A combination of exercises that improve stability, flexibility and strength will increase mobility and range of motion, thereby reducing pain. When muscles are tight and weak, the joints cannot move properly, Sanchez said.
- Strengthening exercises. The most effective of these, according to Sanchez, are those that target the muscles in the front and back of the spine; the deeper, transverse abdominis that support the spine. Planks are among the most effective and can help the intrinsic, tiny muscles that attach to each vertebrae. These provide postural support which is very important.
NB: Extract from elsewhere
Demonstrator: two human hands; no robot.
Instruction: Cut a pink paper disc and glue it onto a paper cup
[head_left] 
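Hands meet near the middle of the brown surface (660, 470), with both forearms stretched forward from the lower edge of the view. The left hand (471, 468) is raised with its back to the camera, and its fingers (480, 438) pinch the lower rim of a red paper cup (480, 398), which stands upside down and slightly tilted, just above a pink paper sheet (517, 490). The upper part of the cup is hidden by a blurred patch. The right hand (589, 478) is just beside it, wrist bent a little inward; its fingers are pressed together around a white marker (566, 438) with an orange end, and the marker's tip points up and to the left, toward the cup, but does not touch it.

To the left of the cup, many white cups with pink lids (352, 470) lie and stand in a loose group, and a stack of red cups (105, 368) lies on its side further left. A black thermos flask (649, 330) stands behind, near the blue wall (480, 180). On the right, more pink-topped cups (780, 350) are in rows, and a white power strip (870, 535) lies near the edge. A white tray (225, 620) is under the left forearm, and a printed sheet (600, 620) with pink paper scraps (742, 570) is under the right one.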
- Flexibility exercises. These, especially to the lower extremities, are extremely important. The lumbopelvic hip complex includes muscles that attach from the lower extremities, such as the hip rotators, hamstrings and hip flexors. Exercises that target these areas can relieve tight hips, which helps relieve chronic LBP.
- Posture. Practicing sound posture, good body mechanics and lifting habits are also helpful, Sanchez said. Having a neutral spine is the goal.
Future of LBP
The research on LBP should include more robust studies looking at recurrence, Machado said. In the meantime, he and his colleagues are analyzing other aspects of LBP.
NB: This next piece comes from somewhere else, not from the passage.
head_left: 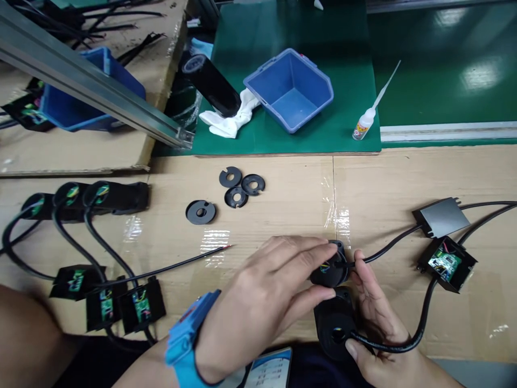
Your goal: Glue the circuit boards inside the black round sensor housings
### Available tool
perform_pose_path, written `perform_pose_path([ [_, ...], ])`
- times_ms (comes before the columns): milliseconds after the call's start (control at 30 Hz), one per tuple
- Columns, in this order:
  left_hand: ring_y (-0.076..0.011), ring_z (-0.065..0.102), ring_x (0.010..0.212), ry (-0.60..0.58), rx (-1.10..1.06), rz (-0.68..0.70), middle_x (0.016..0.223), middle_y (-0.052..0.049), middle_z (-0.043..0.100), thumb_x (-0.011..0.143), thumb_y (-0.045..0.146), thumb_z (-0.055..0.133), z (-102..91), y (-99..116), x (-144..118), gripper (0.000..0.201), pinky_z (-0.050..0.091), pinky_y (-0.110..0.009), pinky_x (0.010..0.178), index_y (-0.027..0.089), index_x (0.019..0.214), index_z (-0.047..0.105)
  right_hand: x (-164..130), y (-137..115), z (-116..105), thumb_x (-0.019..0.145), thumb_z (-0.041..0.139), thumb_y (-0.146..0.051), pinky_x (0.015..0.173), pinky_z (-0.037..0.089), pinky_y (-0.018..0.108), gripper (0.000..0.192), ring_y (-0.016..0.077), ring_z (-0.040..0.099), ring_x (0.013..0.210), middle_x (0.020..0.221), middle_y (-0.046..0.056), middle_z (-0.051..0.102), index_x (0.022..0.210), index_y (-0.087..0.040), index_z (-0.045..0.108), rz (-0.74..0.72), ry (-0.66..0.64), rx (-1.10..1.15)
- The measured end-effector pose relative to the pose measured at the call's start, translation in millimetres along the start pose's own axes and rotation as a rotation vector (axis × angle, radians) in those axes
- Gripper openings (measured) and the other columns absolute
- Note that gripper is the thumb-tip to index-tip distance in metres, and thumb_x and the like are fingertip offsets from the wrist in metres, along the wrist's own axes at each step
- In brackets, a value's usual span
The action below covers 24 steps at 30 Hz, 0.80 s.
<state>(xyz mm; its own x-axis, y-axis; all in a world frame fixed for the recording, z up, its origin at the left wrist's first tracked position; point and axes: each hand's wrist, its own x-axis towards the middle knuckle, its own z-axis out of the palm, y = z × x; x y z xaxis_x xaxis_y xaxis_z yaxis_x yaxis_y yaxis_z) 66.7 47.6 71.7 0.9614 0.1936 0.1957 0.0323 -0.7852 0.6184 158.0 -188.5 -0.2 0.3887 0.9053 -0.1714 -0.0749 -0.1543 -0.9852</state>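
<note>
Two black cylindrical housings with cables lie side by side near the table's front edge. My left hand (262, 291), with a blue watch at the wrist, has its fingers and thumb around the end of the upper housing (329, 276), where small coloured wires show. My right hand (382, 323) grips the lower housing (333, 318), its thumb by the cable's entry and its fingers behind the upper one. One cable runs right to a grey-lidded box (444, 216). Another leads to an uncovered black box (448, 264) with a green circuit board.
Black slotted discs (236, 196) and a separate disc (201, 212) lie mid-table. Cabled housings (117, 198) and uncovered boxes (141, 307) are at left. Behind stand a blue bin (291, 91), a black cylinder (212, 86) on a white cloth and a nozzled bottle (364, 124). A metal bar (92, 75) crosses upper left.
</note>
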Motion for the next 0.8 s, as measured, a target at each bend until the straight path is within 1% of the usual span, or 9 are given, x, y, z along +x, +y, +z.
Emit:
perform_pose_path([
  [67, -0.0216, 0.072, 0.113, -0.048, 0.024, 0.013, 0.125, -0.008, 0.075, 0.095, 0.036, 0.071, 5.8, 1, 2, 0.043, 0.064, -0.035, 0.097, 0.019, 0.134, 0.063, 0, 0, 0, 0.097, 0.056, -0.017, 0.126, 0.008, 0.06, 0.089, 0.027, 0.002, 0.161, 0.176, -0.006, -0.002, 0.165, -0.046, 0.007, 0.008, -0.006, 0.009],
  [133, -0.0223, 0.072, 0.111, -0.072, 0.04, 0.026, 0.124, -0.008, 0.074, 0.095, 0.037, 0.07, 9.5, -1, 4, 0.044, 0.064, -0.036, 0.095, 0.017, 0.134, 0.064, -1, 0, 1, 0.099, 0.056, -0.019, 0.127, 0.006, 0.059, 0.087, 0.0258, 0.0, 0.161, 0.176, -0.007, -0.003, 0.165, -0.046, 0.007, 0.021, -0.01, 0.023],
  [267, -0.0237, 0.071, 0.108, -0.115, 0.045, 0.072, 0.122, -0.009, 0.074, 0.095, 0.037, 0.068, 10.4, -4, 6, 0.043, 0.064, -0.038, 0.092, 0.015, 0.131, 0.065, -4, -2, 1, 0.1, 0.057, -0.024, 0.127, 0.001, 0.059, 0.084, 0.0252, 0.0, 0.162, 0.176, -0.007, 0.0, 0.165, -0.047, 0.009, 0.042, 0.005, 0.046],
  [400, -0.0244, 0.071, 0.105, -0.152, 0.061, 0.07, 0.119, -0.009, 0.074, 0.091, 0.037, 0.072, 9.4, -2, 10, 0.044, 0.064, -0.038, 0.09, 0.015, 0.129, 0.066, -5, -2, 1, 0.101, 0.056, -0.024, 0.127, 0.001, 0.059, 0.083, 0.0253, 0.002, 0.162, 0.176, -0.007, 0.001, 0.165, -0.048, 0.009, 0.059, 0.014, 0.042],
  [533, -0.025, 0.07, 0.095, -0.175, 0.12, 0.091, 0.11, -0.009, 0.075, 0.084, 0.036, 0.079, 9.7, 0, 15, 0.047, 0.064, -0.04, 0.082, 0.011, 0.123, 0.068, -6, 0, 0, 0.1, 0.058, -0.027, 0.128, 0.002, 0.057, 0.083, 0.0253, 0.001, 0.161, 0.176, -0.007, 0.003, 0.165, -0.047, 0.011, 0.048, 0.021, 0.009],
  [633, -0.0233, 0.069, 0.087, -0.206, 0.147, 0.128, 0.103, -0.007, 0.075, 0.087, 0.032, 0.077, 10.0, 2, 17, 0.041, 0.063, -0.038, 0.076, 0.009, 0.121, 0.069, -8, 0, 0, 0.101, 0.058, -0.028, 0.128, 0.007, 0.058, 0.082, 0.0269, 0.004, 0.161, 0.176, -0.005, 0.002, 0.165, -0.046, 0.011, 0.072, 0.01, -0.043],
  [700, -0.0228, 0.069, 0.088, -0.223, 0.168, 0.148, 0.103, -0.007, 0.076, 0.093, 0.028, 0.071, 10.4, 3, 16, 0.037, 0.062, -0.037, 0.075, 0.008, 0.124, 0.068, -10, -1, -2, 0.101, 0.057, -0.029, 0.128, 0.014, 0.058, 0.081, 0.0285, 0.011, 0.161, 0.176, 0.001, 0.004, 0.166, -0.041, 0.01, 0.097, 0.005, -0.09],
  [733, -0.0231, 0.069, 0.09, -0.23, 0.188, 0.164, 0.104, -0.007, 0.076, 0.096, 0.027, 0.068, 10.7, 4, 15, 0.037, 0.061, -0.037, 0.076, 0.007, 0.126, 0.067, -12, -3, -4, 0.101, 0.057, -0.029, 0.128, 0.019, 0.058, 0.082, 0.0292, 0.015, 0.16, 0.176, 0.004, 0.007, 0.167, -0.038, 0.009, 0.108, 0.003, -0.123],
  [800, -0.0244, 0.068, 0.098, -0.225, 0.243, 0.211, 0.111, -0.008, 0.076, 0.1, 0.029, 0.06, 11.7, 4, 11, 0.039, 0.06, -0.037, 0.08, 0.004, 0.131, 0.064, -17, -8, -14, 0.1, 0.061, -0.033, 0.126, 0.03, 0.055, 0.085, 0.0306, 0.026, 0.157, 0.173, 0.012, 0.021, 0.168, -0.031, 0.01, 0.115, -0.02, -0.218],
])
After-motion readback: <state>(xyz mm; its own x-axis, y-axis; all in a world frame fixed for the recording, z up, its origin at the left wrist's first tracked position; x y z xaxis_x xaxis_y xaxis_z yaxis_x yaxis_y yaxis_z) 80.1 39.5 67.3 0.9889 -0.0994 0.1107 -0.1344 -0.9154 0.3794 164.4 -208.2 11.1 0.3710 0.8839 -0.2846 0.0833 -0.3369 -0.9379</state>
“The main one we are looking at is over diagnosis and treatment, because a main issue is that people get lots of X-rays and imaging and that’s usually unnecessary,” Machado said. “Lots of people also get opioids. We know that’s a big problem, especially in the U.S. It is not helpful. There are few benefits and really serious risks for side effects.”
Machado has a trial study starting soon in Sydney. Along with others, he is also looking into technology; specifically, smart phone apps that claim to help back pain.
“We found over 69 apps to download. They’re making big promises but have not been tested for effectiveness,” he said. “We are planning to do another study in a few months on a specific app that could be promising… This one recommends a 10-week exercise program, mainly strengthening. The problem is there is no research testing this app as to whether it’s effective in reducing pain.”
For now, Machado hopes the latest study will provide guidance for providers treating patients with LBP. “We didn’t know how common recurrence was; it shows one-third after recovery will have another episode,” he said. “That’s something a clinician can use to educate a patient when they come, to say ‘look, a third of people have a recurrence, so engage in exercise.’ They can use this to educate them now.”